Hotlink to our tiny, self-updating, market-cap watcher
nce upon a time actually it was a few short years ago
Google decided to sell ads. They called it "contextual advertising," and
today it accounts for 99 percent of their revenue. But all is not well in
Googleland. Thousands upon thousands of sites, with millions and millions
of pages, had been trying to rank well in Google's search engine even
before Google sold ads. Now these same spammers can get paid for their
spam by slapping Google's ads on them. The entire web went downhill so
fast that Google lost its ability to sort out the spammers from the real
content. But Google didn't care, because their cut for all of those ads
came right off the top. The more spam there was, the richer Google got.
One year after going public, their market capitalization is neck-to-neck
with Time Warner.
But some folks thought it might be another bubble. Not any of Wall
Street's analysts, of course, because they get rich off of bubbles.

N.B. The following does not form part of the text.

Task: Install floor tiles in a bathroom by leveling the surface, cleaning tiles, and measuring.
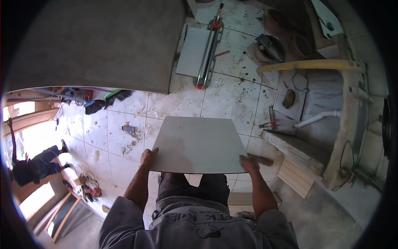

Not the geeky media pundits either, because Google was always good
for a trite hack of a story about "innovation." And not most bloggers,
because they are too self-absorbed, and they hate everyone who supports
privacy rights on the Internet. That's because in many cases they opted
out of privacy the minute they started their blogs. Google's privacy
issues seem mild by comparison.
No, it was just a small handful of watchers who wondered about that market
cap. Now you can join them effortlessly. Just hotlink to our little GIF at
www.scroogle.org/gifs/evilb.gif
on any page on your website that has a light background. It's a
transparent GIF (88 x 53), so it won't be very visible
on a dark background.
The number for Google's market cap gets updated throughout the day
when the stock market is open. Your browser will probably cache this
GIF and you might not see the update. On some browsers, even if you
refresh the page, the links to images on that page might not get
refreshed. You may have noticed that on Scroogle's home page, our
link to this same GIF is rather complex. We call a script to dump
the GIF to the page, and at the same time we slap a new number on
the end of our link to our script. This fools every caching scheme
out there into thinking it's a brand new image, while our script
just ignores that number. But this is much too complex for most
webmasters. We don't know of an easy way to solve this problem.
However, the problem may not be that significant. Most of your
visitors are probably not returning to your page, which means they
will be fetching the latest number from our site. And even if they
have a version of the GIF in cache that's a few days old, the number
won't be too far off unless the crash is already in progress!
By linking to our "market cap watcher," webmasters can help their
visitors follow the continuing drama of how Google lost its way.
Do what you want with any linking behind the GIF. You can even link
to Google, for all we care we're not evil.